This is the first review of this code so there's a lot to look at, and I'm fully expecting a lot of changes will be requested.
This patch contains...
A) Changes to __threading_support that introduce:
- Low-level semaphores on POSIX and Apple GCD, and futex on Linux.
- Declarations for a sharded table of contention state in the dylib, used by atomic::wait.
- Declarations for a thread_local variable in the dylib, used by barriers.
B) The <atomic> changes from P1135:
- High QoI: multi-layered back-off, using either/both the state from 1b and futexes from 1a.
- Low QoI: exponential time back-off, using chrono only.
C) Barrier:
- High QoI: a tree barrier, using the acceleration state in 1c to amortize the extra round.
- Low QoI: a central barrier, with a specialization for the empty completion function.
D) Semaphore:
- All QoI: a general template semaphore for very large ptrdiff_t values.

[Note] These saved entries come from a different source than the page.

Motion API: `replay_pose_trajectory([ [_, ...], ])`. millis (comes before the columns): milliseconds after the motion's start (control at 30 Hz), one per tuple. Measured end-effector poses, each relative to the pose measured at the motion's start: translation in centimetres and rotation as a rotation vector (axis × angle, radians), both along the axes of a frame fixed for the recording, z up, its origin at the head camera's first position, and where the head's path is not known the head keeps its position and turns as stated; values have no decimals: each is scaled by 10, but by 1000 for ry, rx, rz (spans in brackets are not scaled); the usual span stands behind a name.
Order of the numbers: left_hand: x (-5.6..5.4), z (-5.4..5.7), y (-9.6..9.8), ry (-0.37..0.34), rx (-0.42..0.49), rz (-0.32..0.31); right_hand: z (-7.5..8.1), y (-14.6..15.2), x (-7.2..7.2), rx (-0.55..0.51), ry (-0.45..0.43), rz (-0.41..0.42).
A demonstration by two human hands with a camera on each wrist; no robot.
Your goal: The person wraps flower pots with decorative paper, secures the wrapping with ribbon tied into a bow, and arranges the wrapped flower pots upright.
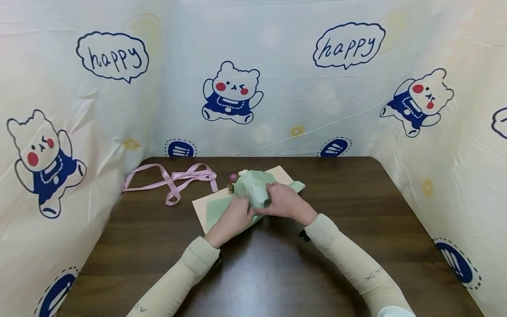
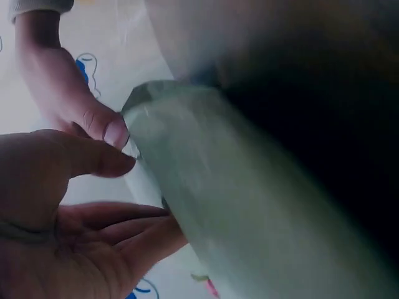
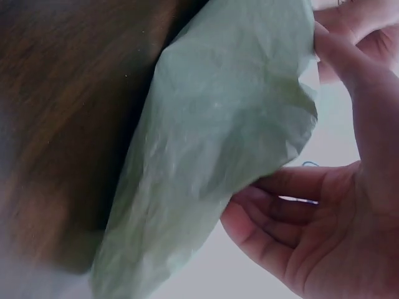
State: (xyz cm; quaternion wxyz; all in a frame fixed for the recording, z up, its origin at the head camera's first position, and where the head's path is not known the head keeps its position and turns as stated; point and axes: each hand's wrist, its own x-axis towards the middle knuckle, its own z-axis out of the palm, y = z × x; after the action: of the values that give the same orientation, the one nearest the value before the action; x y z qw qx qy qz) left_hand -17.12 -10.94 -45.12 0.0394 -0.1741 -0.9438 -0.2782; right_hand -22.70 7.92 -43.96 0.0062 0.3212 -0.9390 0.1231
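Pale green wrapping paper [image 1: 253, 187] is folded round a small bunch of flowers [image 1: 233, 178]; only some pink and cream blooms show at its left end. My left hand [image 1: 235, 215] holds the paper's near edge, and in the left wrist view its thumb and fingers meet the rim of the green paper [image 2: 249, 187]. Close beside it, my right hand [image 1: 285, 200] grips the right part of the fold. Seen from the right wrist, the right hand [image 3: 349, 218] has its thumb at the edge of the paper [image 3: 218, 124] and its fingertips partly hidden behind it.
Beneath the green paper lies a cream sheet [image 1: 281, 175], set at a slant on the dark wooden table [image 1: 340, 264]. A loosely looped pink ribbon [image 1: 166, 180] is at the back left. Printed cloth [image 1: 277, 101] hangs round the table's back and sides.
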Motion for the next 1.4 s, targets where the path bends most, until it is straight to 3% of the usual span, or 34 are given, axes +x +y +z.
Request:
replay_pose_trajectory([
  [133, 0, -1, 3, -104, 17, -20, 2, 5, 0, 2, -32, 30],
  [333, -3, -3, 0, -159, 79, -34, -2, 11, 3, -12, -36, 41],
  [733, -6, -21, 5, -145, 139, -102, -10, 22, 13, -65, -35, 7],
  [1000, -15, -20, 24, -153, 55, -105, -16, 41, 5, -129, -146, -18],
  [1167, -24, -24, 34, -168, 59, -120, -16, 52, 2, -148, -211, -42],
  [1400, -35, -21, 37, -176, 195, -107, -17, 58, -5, -231, -230, -118],
])
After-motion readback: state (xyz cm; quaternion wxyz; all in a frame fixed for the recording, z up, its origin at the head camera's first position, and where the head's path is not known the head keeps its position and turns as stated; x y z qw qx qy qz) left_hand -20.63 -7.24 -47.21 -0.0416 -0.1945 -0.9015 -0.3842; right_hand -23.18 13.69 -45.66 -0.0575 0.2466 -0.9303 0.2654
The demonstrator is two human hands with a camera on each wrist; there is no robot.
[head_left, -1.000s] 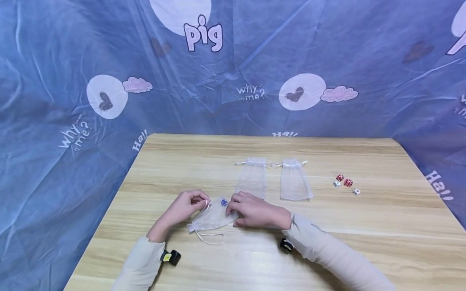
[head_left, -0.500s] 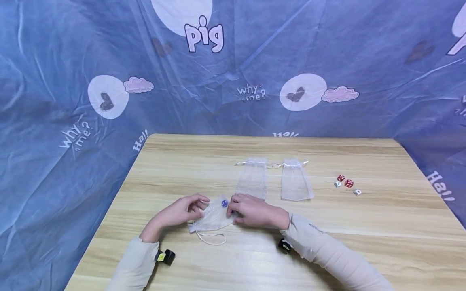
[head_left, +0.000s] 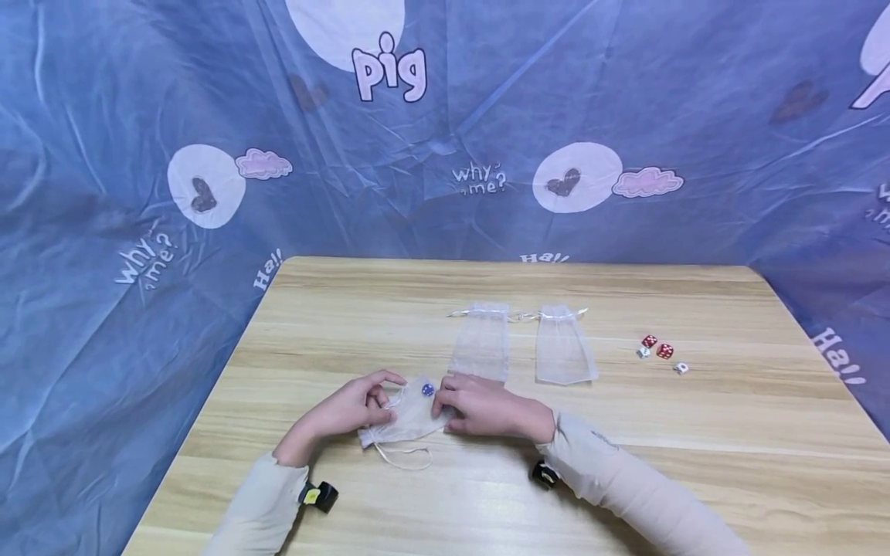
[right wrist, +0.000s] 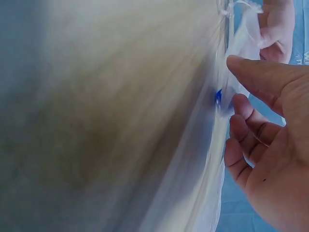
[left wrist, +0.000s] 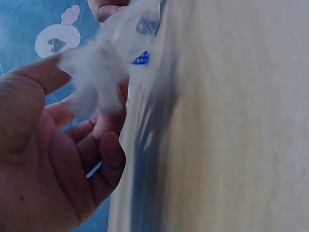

- High QoI: a specialization for “reasonable” ptrdiff_t values, using semaphores in 1a and acceleration atomics.
- Low QoI: a specialization for unit count.
E) Latch:
- All QoI (low): a central latch. (If there's a desire to see it, I could borrow the same QoI knobs from barrier, but sizeof() would grow a lot.)
F) The first basic tests for each facility from P1135.
G) Miscellaneous tweaks I needed to get this to build as libcu++ (the CUDA variant). We can drop these or you can take them as improvements. One of them is a legit macro bug.
Make sure this is wrapped in an #if !defined(_LIBCPP_HAS_THREAD_API_EXTERNAL) (It might already be but, I can't see the context).